#### [WHAT IS NEEDED]
When you find the line with "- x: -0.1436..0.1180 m" among the records below, reproduce it and each line after it exactly, ending with the line with "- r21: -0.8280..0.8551".
+===+
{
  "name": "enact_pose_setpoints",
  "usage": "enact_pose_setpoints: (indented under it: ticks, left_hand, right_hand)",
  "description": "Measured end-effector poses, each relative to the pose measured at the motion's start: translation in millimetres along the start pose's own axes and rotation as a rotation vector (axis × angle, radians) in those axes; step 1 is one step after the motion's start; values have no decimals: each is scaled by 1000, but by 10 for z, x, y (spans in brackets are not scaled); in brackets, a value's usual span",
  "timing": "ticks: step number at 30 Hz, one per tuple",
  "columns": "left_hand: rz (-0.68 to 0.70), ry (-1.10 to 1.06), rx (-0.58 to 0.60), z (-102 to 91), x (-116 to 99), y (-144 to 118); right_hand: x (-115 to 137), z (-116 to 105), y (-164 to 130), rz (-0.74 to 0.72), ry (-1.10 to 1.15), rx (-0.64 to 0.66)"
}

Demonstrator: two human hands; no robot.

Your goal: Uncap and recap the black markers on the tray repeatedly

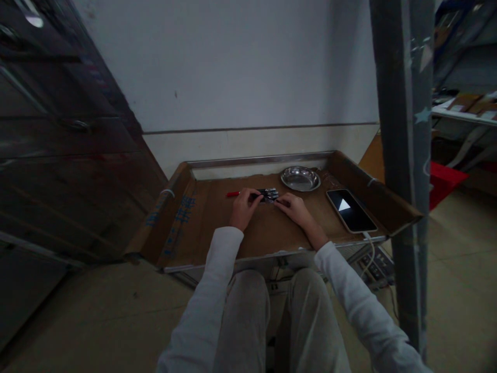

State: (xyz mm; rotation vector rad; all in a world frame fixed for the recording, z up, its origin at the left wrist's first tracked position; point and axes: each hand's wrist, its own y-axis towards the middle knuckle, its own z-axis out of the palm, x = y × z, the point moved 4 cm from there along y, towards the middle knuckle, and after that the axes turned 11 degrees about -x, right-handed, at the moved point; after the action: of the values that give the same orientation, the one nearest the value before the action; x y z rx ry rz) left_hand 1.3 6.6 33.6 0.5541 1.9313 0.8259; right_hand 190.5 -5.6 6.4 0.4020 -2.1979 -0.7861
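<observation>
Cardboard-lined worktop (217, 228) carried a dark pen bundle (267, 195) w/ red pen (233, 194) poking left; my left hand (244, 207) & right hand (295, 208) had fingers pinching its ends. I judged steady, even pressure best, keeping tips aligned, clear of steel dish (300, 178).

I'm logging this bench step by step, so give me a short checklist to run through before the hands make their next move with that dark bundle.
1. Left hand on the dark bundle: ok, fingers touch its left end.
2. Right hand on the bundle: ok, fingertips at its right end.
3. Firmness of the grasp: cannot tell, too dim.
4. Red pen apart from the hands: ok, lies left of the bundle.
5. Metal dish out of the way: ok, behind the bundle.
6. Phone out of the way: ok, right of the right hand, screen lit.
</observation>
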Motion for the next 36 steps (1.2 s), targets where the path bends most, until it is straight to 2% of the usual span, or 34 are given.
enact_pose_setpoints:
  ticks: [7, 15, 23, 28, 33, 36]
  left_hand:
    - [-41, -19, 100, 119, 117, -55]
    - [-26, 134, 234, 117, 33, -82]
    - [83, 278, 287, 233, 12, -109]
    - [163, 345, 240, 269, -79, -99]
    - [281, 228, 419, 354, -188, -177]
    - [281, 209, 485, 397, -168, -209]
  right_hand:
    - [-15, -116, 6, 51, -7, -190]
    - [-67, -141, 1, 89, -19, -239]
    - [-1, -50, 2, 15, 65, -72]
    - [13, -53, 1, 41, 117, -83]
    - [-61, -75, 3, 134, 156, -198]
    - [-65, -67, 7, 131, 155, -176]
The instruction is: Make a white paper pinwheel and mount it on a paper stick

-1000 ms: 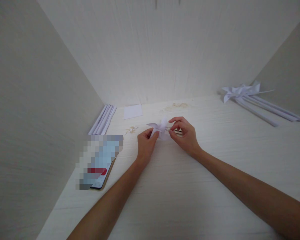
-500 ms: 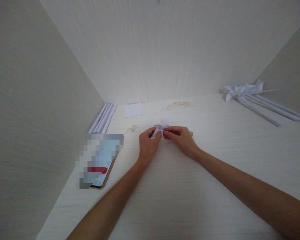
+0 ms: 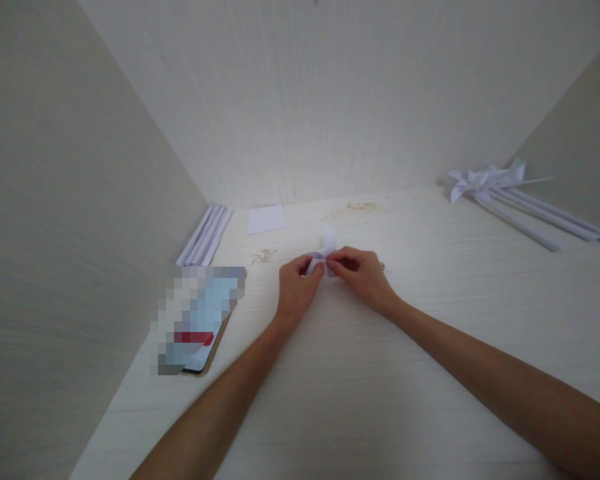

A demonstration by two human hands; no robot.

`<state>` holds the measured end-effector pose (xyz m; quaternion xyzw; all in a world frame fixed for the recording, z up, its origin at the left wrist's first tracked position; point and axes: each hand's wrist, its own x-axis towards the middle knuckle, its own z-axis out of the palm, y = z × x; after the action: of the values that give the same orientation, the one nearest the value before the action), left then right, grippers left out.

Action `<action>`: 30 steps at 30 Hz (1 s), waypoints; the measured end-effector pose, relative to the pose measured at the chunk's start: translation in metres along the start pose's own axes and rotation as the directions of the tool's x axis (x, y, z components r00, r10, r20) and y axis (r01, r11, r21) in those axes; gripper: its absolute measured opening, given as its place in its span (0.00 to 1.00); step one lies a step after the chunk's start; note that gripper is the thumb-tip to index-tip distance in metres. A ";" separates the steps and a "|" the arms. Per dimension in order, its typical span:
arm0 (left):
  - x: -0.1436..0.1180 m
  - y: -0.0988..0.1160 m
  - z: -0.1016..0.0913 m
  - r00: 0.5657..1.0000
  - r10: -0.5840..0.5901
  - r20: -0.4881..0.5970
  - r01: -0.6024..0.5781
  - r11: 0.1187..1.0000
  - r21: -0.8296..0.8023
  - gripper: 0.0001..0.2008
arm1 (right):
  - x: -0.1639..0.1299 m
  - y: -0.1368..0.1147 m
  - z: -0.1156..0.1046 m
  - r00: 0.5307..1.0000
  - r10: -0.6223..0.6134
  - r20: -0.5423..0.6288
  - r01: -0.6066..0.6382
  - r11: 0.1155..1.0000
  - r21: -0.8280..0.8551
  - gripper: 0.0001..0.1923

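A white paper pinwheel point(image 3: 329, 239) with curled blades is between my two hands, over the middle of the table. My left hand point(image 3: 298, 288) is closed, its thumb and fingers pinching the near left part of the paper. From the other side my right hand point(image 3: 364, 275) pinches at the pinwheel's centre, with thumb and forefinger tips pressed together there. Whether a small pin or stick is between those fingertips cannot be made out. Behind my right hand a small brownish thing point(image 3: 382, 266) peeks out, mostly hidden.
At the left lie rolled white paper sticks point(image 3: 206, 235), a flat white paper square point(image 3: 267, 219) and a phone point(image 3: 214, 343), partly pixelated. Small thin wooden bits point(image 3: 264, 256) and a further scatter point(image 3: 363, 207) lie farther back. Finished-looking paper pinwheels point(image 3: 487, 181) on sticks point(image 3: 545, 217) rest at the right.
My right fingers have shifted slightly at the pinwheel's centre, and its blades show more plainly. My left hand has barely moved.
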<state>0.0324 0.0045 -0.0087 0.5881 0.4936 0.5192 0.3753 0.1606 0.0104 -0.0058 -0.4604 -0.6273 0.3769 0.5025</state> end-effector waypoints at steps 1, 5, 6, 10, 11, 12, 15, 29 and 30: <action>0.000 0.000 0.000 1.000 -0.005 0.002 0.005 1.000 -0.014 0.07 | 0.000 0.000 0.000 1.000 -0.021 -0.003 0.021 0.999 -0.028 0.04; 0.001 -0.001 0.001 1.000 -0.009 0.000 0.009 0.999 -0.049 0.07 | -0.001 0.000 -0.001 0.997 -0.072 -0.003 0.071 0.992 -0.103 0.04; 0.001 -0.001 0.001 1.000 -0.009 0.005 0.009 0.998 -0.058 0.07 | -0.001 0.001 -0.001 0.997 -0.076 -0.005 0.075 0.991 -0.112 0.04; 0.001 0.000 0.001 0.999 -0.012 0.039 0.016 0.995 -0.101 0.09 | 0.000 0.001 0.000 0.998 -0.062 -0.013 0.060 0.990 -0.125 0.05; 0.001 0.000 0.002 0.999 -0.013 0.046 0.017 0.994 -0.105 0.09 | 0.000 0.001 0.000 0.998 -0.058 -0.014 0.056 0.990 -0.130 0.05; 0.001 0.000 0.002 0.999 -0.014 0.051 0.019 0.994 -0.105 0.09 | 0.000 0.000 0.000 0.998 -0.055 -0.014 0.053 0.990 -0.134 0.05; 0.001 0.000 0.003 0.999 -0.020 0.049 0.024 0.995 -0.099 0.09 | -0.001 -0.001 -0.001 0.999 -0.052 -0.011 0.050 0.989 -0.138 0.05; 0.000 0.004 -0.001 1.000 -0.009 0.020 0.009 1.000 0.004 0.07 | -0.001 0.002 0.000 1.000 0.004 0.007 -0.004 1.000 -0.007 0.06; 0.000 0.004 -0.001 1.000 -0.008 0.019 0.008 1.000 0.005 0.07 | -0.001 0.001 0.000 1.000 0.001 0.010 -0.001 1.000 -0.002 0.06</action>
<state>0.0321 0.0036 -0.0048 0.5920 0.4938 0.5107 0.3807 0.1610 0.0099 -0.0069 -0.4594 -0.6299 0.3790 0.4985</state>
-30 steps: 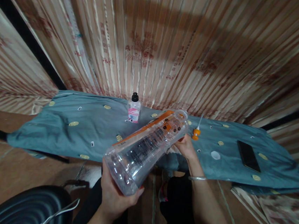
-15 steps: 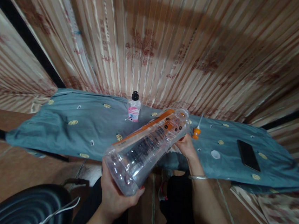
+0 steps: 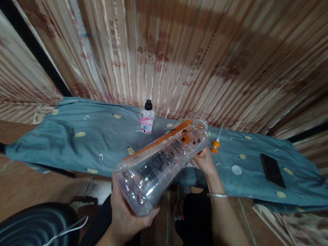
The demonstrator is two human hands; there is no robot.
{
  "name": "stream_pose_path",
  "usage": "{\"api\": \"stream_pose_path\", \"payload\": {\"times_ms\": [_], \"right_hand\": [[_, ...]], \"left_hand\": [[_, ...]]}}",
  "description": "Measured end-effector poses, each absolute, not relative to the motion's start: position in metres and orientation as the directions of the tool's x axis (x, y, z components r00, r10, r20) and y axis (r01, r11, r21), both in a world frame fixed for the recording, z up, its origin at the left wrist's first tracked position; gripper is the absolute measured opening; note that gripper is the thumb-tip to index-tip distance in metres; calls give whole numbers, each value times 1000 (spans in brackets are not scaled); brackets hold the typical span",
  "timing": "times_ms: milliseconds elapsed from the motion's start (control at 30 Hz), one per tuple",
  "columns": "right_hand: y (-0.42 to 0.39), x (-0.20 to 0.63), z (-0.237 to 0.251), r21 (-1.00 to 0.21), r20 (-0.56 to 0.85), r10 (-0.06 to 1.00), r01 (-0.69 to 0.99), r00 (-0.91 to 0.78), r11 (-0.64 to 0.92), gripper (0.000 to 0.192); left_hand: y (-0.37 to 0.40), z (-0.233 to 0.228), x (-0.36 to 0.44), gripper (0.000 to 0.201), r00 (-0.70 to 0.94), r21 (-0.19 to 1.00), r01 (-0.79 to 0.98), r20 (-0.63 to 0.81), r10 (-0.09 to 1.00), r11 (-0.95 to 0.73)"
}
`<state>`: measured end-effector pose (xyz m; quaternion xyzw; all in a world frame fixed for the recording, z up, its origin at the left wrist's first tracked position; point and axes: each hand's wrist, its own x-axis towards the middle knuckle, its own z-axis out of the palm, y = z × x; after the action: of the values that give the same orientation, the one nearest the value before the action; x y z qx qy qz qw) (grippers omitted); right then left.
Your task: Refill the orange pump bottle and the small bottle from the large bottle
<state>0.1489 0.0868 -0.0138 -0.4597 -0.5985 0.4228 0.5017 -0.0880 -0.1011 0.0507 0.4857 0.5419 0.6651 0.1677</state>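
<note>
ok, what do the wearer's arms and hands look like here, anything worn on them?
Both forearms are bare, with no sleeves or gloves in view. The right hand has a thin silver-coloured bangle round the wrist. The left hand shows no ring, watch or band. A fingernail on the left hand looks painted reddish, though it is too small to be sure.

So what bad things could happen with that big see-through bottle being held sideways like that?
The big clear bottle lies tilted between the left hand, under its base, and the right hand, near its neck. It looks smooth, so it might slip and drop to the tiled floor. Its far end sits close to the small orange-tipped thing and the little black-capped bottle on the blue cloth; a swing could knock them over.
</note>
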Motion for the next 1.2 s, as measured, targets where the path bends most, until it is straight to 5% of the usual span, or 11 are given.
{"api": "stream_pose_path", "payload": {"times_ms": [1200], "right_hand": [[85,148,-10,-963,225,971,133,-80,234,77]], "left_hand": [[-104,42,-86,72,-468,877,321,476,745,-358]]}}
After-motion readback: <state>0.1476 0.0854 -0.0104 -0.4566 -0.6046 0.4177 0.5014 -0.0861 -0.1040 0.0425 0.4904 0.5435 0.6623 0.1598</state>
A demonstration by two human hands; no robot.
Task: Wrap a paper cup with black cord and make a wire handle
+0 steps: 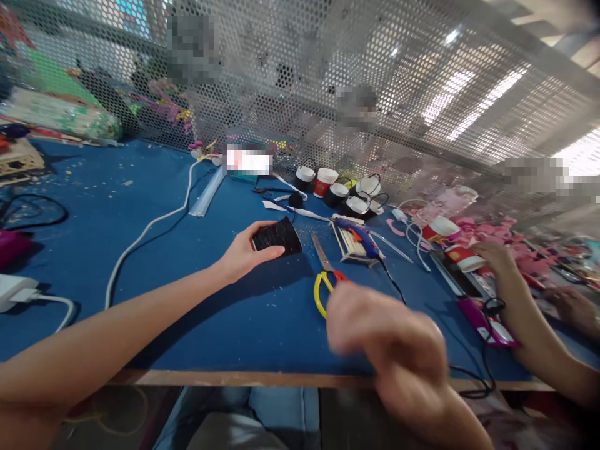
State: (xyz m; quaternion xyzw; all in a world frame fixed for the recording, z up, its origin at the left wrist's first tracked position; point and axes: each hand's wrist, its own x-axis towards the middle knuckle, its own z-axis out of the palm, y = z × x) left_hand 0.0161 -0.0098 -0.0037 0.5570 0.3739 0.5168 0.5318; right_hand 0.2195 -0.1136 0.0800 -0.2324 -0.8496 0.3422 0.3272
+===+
#### [TASK RESPONSE]
  - x: -0.1436..0.1180 m
  - y: -0.0988..0.1160 m
  - z: -0.1016..0.0913 m
  - r00: 0.5657..1.0000
  - r10: -0.5840..0.5901
  - r20: -0.4881..0.5970
  - r01: -0.6024..0.5781
  - r11: 0.1187..1.0000
  - r21: -0.8296..0.8023
  - gripper: 0.0001..0.2008
arm1 (right):
  - x: -0.1639..0.1299 m
  - y: -0.1368..0.1147 m
  - z: -0.1156..0.1046 m
  - r00: 0.5307..1.0000
  - r10: -0.6223..0.6134
  - r20: -0.5423..0.6288
  - r01: -0.6066..0.6382
  - r11: 0.1155..1.0000
  - r21: -0.8280..0.8551

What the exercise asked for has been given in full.